– Говоришь, как Эш, – морщусь, – в ваших словах много востока, дамочка. Вот ты говоришь, цветок лотоса, принцесска, а на деле вы с ним из одной связки.

– Нет, не из одной, – морщится, – поймешь, почему. Кстати, что за тролли? Старый мудак, а ещё кто?

Я не успеваю ответить. В баре, чей адрес я наговорила в телефон, появляется тот самый, тридцать раз упомянутый, брат. Он входит, и ясно: в бар вошло то, что не должно ходить по барам. Чистая трезвость.

3.

Эша я не видела уже года три, не меньше. Связь с ним держала, изредка списывались. Звонил он редко: граница стран брала своё.

Вплывает в дверь. За спиной – массивный рюкзак, волосы, светлые и длинные, завязаны на затылке в хвост, лицо узкое, с длинноватым носом и небольшими, но очень ясными серыми глазами, борода, усы – не сбриты. Брови светлые, густые; лоб высокий, ясный. Одет по-походному: толстовка цвета хаки, парка бурая, видавшая виды, болотные штаны, в которых карманов больше, чем гладкости, и тяжёлые кроссовки (похоже, оба они так заземляются). Сам крепкий, но не раскачанный, сухой, как я.
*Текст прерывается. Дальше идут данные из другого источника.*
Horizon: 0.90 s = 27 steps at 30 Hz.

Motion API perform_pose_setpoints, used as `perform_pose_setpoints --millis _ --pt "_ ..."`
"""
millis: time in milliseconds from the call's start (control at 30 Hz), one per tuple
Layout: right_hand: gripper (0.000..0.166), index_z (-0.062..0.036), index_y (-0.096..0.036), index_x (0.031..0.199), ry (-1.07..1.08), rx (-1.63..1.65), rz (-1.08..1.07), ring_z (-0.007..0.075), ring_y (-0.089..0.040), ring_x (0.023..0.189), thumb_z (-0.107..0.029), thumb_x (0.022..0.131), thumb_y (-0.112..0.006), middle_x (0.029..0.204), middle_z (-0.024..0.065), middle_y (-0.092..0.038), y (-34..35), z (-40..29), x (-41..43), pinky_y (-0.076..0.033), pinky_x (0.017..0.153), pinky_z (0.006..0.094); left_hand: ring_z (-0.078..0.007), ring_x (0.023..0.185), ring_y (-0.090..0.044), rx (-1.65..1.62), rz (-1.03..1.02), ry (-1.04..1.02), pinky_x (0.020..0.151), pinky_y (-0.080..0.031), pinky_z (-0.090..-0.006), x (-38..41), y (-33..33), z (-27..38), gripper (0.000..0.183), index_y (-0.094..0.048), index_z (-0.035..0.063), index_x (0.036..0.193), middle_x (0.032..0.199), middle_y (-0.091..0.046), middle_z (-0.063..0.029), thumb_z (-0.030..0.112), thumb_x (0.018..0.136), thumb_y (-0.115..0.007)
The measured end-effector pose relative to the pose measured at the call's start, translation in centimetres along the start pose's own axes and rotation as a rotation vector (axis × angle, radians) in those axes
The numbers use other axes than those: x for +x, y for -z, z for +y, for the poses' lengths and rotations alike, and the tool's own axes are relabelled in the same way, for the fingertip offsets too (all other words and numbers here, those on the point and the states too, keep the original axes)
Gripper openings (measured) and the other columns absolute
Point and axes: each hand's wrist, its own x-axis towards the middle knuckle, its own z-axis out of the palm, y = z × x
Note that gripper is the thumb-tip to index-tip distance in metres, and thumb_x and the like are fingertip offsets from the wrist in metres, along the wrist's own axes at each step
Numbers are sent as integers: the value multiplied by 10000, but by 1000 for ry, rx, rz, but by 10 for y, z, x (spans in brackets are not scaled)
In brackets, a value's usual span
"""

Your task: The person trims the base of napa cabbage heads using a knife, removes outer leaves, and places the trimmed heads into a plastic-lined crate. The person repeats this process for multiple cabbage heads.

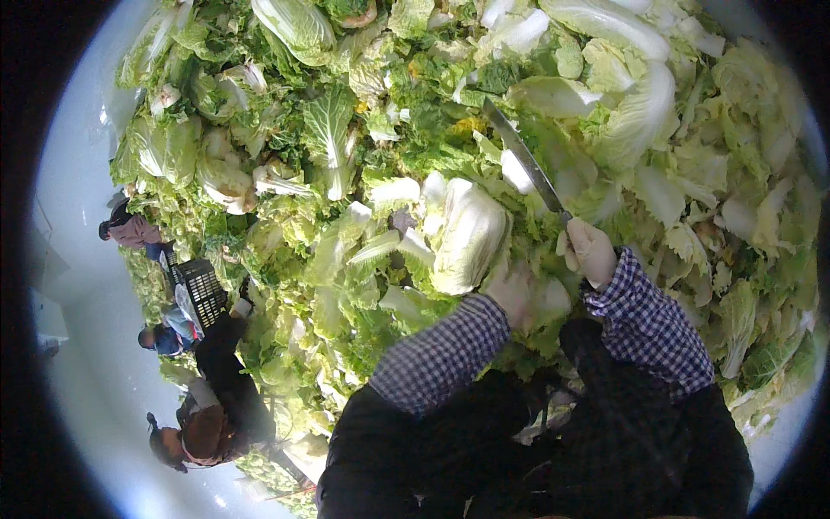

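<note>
My right hand (589, 252) is closed around the handle of a long knife (526, 161), its blade pointing up and to the left over loose leaves. Close to the middle lies a trimmed napa cabbage head (468, 237), pale and compact. My left hand (515, 292) is at the lower right side of that head, blurred and partly hidden among leaves, so whether it grips the cabbage does not show. Loose cabbage leaves (395, 243) surround the head. Both wrists are in checked sleeves.
A deep heap of cabbage leaves (331, 130) spreads all around, with whole heads (295, 29) in it. To the left, a co-worker in dark clothes (224, 396) is near a black plastic crate (202, 292). Other people (133, 230) are farther off.
</note>
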Motion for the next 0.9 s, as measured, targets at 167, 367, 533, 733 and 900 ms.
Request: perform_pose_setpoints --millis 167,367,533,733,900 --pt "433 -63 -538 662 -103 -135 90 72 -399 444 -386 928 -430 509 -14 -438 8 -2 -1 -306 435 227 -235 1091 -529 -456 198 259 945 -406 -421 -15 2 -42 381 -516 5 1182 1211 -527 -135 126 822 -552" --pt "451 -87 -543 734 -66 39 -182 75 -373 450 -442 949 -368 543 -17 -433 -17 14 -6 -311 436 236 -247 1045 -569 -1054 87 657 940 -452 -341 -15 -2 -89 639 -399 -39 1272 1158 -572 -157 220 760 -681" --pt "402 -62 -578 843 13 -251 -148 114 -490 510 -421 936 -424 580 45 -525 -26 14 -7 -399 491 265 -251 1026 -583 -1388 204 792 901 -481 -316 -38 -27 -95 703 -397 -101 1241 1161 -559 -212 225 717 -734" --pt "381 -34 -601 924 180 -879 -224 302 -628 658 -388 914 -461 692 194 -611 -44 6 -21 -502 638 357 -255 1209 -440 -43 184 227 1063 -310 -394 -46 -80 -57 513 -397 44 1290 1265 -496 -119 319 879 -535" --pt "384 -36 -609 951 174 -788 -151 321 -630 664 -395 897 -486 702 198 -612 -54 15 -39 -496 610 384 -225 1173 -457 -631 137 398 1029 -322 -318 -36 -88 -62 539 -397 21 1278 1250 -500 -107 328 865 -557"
Он смотрит на нас, в дверях, своими ясными глазами. Эш – не тролль, это я вижу сразу. Я встаю и подхожу к нему, обнять. От него пахнет дорогой, полями и жаркими странами – пахнет здесь, где солнца нет. «Привет, – говорит он мне, тихонечко, – маленькая». Впервые за весь день хочется разрыдаться, взахлёб, из самых недр, от этого "маленькая". Брат одним словом дал мне право на эмоции. Я сглатываю ком. Право моё: взять или не взять это право. Я взрослая. Я возвращаю ему привет. Зет растопыривает пальцы, даже руки не даёт. «Ну, как тебе у нас, тут, после вас, там?» – спрашивает она, отгораживается фразой и ногой, закинутой на другую. Бёдра – змеи. «Большие дома, маленькие пространства, – отвечает он. – Непривычно. Лучше, чтобы наоборот: большие пространства, маленькие дома». Зет улыбается. Тепла в её улыбке нет, изображать его она не пытается. Она в одного выпила полбара, но выглядит абсолютно трезвой.

– Пойдёмте пересядем куда-нибудь, – предлагаю я, – нас слишком много, чтобы тесниться за стойкой.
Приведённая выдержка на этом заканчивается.